Edward Thayer, more of a politician and less of a theologian than his brother, was in early life a zealous Freemason, and in 1826 published two addresses delivered at his lodge. He married the only daughter of General Arrighi, Duke of Padua, a young lady whom Louis Napoleon had at one time thought of marrying. “ If,” wrote the future Emperor to his father in 1834, “ I persist in matrimonial designs, the best thing I can do is to fix my eyes on Mademoiselle de Padone.” In June, 1848, as a captain in the National Guard, Edward Thayer was severely wounded while combating the socialist insurgents. When Louis Napoleon was elected President of the republic, he placed Thayer at the head of the post office. In 1852 he became a member of the Council of State, and in the following year a Senator, so that the two Americans sat together in the Upper House. Both brothers were noted for their liberality. Edward died at Fontenay les Baies, Seine-et-Oise, in 1859.
Both died childless, and with the death of Amédée’s widow the name of Thayer Incomes extinct in France. Madame Thayer has bequeathed to Prince Victor Bonaparte her share of the Napoleon relics brought from St.
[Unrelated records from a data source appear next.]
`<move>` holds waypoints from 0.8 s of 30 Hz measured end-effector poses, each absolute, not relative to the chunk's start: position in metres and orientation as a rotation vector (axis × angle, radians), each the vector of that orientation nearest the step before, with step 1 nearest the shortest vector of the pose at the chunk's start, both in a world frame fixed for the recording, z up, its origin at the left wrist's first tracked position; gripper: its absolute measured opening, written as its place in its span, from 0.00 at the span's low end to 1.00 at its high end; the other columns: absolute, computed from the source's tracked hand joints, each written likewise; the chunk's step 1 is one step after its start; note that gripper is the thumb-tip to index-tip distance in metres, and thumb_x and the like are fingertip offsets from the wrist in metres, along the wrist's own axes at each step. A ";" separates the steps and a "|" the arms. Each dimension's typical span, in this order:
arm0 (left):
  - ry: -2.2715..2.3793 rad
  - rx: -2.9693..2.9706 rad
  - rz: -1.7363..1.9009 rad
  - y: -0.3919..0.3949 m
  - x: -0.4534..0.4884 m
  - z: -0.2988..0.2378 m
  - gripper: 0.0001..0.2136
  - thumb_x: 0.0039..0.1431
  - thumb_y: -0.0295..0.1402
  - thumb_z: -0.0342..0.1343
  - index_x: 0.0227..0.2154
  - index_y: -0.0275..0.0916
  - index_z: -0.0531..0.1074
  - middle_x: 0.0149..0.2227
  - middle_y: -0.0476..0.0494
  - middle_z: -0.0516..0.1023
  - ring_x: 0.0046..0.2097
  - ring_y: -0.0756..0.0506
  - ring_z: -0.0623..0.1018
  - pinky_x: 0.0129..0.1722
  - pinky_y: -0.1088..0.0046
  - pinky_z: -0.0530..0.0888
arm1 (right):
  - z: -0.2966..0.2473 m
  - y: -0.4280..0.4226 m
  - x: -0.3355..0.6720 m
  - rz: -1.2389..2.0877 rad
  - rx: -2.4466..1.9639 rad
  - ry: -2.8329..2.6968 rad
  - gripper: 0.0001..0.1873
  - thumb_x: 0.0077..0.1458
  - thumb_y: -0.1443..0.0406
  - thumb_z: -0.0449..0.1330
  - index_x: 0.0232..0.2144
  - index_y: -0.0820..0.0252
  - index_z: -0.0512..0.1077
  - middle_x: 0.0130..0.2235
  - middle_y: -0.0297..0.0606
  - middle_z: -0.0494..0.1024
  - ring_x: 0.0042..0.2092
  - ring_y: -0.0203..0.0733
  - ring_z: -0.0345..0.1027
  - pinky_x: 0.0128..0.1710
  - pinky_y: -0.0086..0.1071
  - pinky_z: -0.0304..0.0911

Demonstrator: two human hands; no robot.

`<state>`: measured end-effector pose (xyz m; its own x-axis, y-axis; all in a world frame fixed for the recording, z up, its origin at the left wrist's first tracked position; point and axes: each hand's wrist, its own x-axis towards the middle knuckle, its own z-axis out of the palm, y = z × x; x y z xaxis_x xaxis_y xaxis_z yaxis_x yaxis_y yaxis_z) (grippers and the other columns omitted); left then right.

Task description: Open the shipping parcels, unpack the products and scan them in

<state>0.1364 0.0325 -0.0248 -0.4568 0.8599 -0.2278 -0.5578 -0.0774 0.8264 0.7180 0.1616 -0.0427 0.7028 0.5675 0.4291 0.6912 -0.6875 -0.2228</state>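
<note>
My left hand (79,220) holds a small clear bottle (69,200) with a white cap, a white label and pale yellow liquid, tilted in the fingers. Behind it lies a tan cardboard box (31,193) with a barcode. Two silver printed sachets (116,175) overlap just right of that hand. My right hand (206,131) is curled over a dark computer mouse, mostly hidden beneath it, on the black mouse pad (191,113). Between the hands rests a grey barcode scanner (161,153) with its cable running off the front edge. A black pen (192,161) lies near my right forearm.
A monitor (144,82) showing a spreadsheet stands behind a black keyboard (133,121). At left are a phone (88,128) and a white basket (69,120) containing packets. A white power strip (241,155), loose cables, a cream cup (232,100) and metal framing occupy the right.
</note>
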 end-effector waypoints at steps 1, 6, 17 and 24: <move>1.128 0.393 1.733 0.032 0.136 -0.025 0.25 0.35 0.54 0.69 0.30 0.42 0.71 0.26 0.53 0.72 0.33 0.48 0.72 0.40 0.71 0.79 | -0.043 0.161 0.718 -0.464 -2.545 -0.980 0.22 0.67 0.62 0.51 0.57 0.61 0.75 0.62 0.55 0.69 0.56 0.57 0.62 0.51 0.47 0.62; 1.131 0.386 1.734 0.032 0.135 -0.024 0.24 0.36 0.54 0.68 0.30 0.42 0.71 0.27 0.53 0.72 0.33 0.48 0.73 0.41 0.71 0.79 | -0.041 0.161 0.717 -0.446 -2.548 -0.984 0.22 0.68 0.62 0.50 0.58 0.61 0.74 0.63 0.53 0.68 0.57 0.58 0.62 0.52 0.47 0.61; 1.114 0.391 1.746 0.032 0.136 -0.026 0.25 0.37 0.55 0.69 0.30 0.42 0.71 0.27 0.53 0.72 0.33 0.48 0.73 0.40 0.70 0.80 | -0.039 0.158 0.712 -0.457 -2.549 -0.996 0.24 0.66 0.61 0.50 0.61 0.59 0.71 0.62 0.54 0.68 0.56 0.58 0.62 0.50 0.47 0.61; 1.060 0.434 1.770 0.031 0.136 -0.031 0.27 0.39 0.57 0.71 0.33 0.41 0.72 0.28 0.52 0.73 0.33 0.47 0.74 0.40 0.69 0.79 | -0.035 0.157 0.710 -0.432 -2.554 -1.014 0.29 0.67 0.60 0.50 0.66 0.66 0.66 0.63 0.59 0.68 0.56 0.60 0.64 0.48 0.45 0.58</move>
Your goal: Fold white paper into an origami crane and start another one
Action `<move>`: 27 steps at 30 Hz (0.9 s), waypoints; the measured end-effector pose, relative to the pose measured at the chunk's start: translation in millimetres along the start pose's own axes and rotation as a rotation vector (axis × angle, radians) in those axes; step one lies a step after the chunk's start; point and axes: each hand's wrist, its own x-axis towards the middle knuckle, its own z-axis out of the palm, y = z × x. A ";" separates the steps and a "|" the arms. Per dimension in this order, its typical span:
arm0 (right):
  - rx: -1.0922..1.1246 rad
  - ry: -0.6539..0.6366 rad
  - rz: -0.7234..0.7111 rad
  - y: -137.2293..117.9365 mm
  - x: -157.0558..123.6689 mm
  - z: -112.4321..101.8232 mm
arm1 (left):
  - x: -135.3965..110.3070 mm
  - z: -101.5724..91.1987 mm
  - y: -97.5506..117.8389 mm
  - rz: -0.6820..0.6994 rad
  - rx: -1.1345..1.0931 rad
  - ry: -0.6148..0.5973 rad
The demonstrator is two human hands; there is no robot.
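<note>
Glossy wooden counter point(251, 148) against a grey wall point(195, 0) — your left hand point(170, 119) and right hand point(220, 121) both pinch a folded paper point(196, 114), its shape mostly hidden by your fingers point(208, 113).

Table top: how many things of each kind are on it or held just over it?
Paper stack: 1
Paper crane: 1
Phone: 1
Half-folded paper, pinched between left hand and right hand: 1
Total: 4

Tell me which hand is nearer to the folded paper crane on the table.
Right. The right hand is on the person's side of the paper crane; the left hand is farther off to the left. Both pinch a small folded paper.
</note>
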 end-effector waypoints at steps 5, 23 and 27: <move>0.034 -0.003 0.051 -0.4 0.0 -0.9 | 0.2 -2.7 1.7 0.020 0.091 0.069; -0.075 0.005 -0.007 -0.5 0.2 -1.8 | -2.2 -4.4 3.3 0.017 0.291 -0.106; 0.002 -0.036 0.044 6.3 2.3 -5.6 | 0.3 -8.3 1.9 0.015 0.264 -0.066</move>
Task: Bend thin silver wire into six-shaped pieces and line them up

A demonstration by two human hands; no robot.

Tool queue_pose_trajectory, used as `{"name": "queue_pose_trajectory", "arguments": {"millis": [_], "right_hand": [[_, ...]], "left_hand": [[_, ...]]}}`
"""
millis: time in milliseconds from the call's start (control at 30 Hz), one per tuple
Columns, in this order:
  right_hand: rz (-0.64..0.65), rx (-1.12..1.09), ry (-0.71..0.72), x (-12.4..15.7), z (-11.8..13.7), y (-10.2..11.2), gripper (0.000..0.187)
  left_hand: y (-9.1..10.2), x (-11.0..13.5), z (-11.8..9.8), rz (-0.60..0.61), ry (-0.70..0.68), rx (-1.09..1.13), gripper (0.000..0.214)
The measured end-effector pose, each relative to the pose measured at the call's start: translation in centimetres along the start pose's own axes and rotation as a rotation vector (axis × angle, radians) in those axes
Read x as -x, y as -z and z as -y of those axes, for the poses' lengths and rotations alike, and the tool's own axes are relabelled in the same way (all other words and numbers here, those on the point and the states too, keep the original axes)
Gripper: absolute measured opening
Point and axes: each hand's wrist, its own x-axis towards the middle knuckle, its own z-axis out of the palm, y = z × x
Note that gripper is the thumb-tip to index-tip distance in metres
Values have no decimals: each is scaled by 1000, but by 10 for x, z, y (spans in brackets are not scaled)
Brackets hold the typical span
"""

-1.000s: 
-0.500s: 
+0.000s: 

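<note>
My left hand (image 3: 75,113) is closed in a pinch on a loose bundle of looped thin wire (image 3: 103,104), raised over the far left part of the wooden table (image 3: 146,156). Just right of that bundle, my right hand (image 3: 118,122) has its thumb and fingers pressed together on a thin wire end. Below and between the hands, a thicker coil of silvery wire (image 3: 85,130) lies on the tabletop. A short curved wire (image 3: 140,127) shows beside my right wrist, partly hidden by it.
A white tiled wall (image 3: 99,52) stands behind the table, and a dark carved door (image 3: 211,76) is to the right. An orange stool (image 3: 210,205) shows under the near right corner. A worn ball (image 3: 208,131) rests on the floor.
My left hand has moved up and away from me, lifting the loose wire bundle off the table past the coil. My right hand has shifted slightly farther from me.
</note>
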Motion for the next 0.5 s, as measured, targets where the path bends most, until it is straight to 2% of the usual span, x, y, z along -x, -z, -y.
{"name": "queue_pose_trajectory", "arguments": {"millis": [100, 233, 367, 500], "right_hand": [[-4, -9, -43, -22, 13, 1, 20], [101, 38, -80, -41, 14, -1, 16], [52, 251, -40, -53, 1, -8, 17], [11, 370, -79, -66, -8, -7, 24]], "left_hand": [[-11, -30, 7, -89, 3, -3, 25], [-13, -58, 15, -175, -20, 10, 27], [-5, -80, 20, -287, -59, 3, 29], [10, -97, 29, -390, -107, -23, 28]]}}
Helena, and divided, on Bertrand’s death, in 1844, between his son and daughter. (The son’s share had already been left to the prince by his widow.) These include the red velvet robe worn by Napoleon on grand occasions, such as the Te Deum at Notre Dame in honor of the Concordat; the saddle and holsters used at Austerlitz ; a cashmere shawl fastened round his waist at the battle of the Pyramids ; an osier chair from his bedroom at St. Helena; the teapot, sugar basin, and candlestick which stood on his table when he died ; the sheet and pillow-case on which he breathed his last; the handkerchief with which his face was wiped when he was dying; and the box of mathematical instruments which he took with him in all his campaigns. It does not appear, unfortunately, that Madame Thayer, in daily contact with Napoleon from her fourth to her eleventh year, had written down her recollections of him. It would have been interesting to know his manners and habits from a child’s standpoint, after his fall and at the close of a life of such vicissitudes.